The US Federal Reserve (Fed) announced on Wednesday that it would keep its key rates between 0 and 0.25%, but signaled that it planned to raise them in mid-March amid high inflation and a weak market. work considered solid.
The Fed is ready to raise its key rates at its next meeting, scheduled for mid-March, its chairman Jerome Powell said on Wednesday.
“I would say the committee is of the view that the federal funds rate should be increased at the March meeting, assuming the conditions are appropriate to do so,” he said in an unusually specific comment. In its statement following its meeting, the Fed had earlier indicated that it would raise rates “soon”.
“With inflation well above 2% and a strong labor market, the (Monetary Policy) Committee expects it will soon be appropriate to raise the target range for the rate,” the institution said in a statement. a statement issued earlier in the day following its regular monetary policy meeting.
Bank officials said it would end its asset purchases “in early March”, a sine qua non for raising rates possibly in the wake of its meeting scheduled for mid-March.
Key rates had been lowered within a range of 0 to 0.25% in March 2020, in the face of the COVID-19 pandemic, to support the economy through consumption.
The objective is to slow inflation by weighing on demand, by pushing up interest rates on loans granted by commercial banks to individuals and businesses.
The Fed also signaled a reduction in supply constraints, which should help to slow inflation.

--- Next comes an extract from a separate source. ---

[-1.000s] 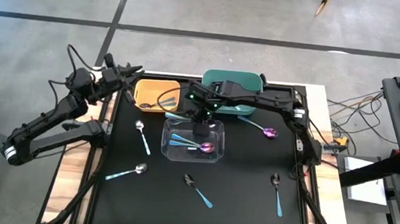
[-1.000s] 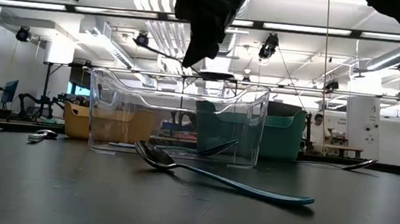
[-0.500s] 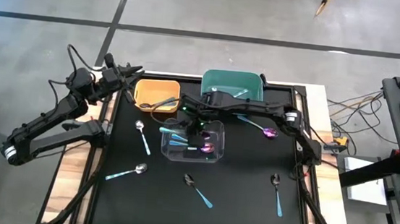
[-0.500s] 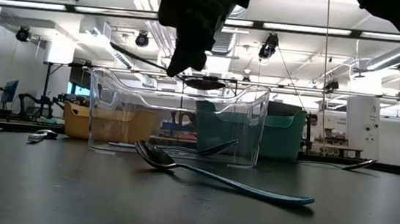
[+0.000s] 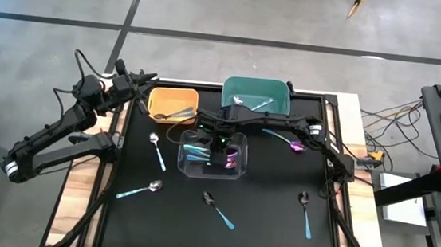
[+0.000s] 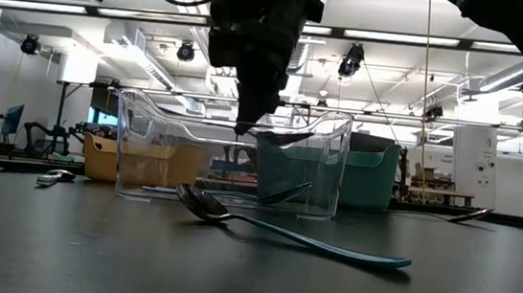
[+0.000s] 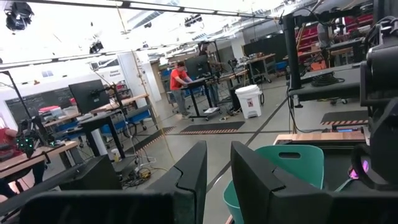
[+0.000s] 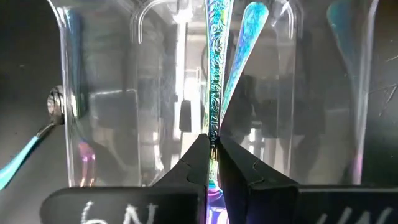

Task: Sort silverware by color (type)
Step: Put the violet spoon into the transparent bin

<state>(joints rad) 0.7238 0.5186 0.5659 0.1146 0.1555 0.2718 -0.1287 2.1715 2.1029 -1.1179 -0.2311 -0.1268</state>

The publication of the Fed’s press release initially caused the Nasdaq to jump by more than 3% before tempering its reaction.

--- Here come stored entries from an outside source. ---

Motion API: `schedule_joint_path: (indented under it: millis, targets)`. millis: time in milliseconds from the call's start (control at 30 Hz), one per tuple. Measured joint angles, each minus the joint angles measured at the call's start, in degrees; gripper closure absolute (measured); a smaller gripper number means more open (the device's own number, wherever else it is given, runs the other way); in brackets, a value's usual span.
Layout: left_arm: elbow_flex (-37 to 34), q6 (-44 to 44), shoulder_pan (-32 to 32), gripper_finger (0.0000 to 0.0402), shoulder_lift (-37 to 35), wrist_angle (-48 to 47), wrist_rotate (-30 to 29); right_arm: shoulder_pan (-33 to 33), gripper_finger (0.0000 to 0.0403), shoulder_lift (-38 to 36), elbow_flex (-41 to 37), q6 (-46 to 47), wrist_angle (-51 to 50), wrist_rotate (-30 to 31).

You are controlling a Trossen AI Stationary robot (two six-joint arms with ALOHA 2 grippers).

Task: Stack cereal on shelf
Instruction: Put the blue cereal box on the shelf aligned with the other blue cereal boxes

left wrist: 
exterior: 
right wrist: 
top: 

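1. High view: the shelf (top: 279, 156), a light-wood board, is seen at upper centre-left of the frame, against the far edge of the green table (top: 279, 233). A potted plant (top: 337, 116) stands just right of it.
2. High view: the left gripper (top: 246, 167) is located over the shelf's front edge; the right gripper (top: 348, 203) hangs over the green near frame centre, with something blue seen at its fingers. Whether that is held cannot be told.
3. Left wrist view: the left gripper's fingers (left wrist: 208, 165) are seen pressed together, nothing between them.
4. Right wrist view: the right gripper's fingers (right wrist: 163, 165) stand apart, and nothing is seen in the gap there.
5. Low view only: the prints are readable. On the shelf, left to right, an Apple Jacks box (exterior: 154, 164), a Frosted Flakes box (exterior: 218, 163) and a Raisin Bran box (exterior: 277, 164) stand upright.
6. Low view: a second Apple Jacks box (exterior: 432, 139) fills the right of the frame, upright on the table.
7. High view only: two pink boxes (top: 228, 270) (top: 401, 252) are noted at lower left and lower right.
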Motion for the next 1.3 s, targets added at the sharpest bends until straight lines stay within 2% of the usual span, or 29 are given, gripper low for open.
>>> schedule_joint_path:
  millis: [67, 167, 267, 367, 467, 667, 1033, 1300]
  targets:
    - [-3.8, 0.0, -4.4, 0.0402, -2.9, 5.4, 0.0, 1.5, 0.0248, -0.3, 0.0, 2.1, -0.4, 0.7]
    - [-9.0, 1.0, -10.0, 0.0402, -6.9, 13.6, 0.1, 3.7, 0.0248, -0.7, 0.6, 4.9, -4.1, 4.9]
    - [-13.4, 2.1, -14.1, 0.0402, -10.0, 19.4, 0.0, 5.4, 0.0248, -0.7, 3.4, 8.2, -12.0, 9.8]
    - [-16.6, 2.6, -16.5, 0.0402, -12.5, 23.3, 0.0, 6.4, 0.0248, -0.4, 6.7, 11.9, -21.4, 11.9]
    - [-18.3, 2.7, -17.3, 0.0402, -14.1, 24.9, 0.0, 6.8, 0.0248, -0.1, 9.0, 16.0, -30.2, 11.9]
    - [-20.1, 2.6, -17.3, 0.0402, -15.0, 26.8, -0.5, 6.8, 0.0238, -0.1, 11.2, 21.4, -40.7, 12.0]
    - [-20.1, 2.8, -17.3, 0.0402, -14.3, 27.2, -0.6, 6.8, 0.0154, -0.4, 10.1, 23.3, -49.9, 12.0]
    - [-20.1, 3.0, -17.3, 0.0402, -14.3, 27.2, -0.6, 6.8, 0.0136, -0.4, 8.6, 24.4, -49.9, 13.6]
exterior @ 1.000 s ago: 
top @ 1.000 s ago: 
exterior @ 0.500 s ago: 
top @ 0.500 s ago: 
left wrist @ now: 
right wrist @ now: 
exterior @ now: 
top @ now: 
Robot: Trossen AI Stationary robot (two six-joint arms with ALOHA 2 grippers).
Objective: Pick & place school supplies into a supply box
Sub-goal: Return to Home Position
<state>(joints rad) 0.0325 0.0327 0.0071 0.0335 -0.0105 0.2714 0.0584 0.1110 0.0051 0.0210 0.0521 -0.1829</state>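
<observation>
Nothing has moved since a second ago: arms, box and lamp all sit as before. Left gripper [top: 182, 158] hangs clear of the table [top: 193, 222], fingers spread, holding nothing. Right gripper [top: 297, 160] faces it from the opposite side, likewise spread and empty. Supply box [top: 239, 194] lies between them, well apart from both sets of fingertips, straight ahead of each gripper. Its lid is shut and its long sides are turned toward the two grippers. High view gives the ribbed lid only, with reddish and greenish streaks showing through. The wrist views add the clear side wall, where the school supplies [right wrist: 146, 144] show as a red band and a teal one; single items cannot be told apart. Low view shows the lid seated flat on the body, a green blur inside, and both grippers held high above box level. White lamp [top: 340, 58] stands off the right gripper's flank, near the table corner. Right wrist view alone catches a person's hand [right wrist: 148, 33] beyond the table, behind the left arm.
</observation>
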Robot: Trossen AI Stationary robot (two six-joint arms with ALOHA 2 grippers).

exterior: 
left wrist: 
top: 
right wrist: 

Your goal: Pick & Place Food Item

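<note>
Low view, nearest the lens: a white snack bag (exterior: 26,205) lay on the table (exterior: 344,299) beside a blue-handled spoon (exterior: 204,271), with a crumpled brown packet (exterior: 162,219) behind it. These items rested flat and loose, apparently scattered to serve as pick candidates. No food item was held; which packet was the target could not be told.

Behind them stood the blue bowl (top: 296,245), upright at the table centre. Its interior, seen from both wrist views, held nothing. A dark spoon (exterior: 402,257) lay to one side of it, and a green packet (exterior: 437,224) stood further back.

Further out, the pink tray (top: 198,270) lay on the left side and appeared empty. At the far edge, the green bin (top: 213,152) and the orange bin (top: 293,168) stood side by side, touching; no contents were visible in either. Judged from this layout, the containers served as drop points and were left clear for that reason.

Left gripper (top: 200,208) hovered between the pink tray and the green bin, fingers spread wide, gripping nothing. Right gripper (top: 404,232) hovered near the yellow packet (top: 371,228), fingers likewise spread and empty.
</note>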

The Fed had groomed the ground at its previous meeting in mid-December, announcing that it would end its asset purchases earlier than expected, starting in March instead of June.
It had also, for the first time, ceased to qualify as “temporary” this inflation which has been, for months, well above its long-term objective of 2%.
Prices have climbed 7% in 2021, their fastest pace since 1982, according to the CPI index. The Fed favors another indicator of inflation, the PCE index, whose data for 2021 will be published on Friday.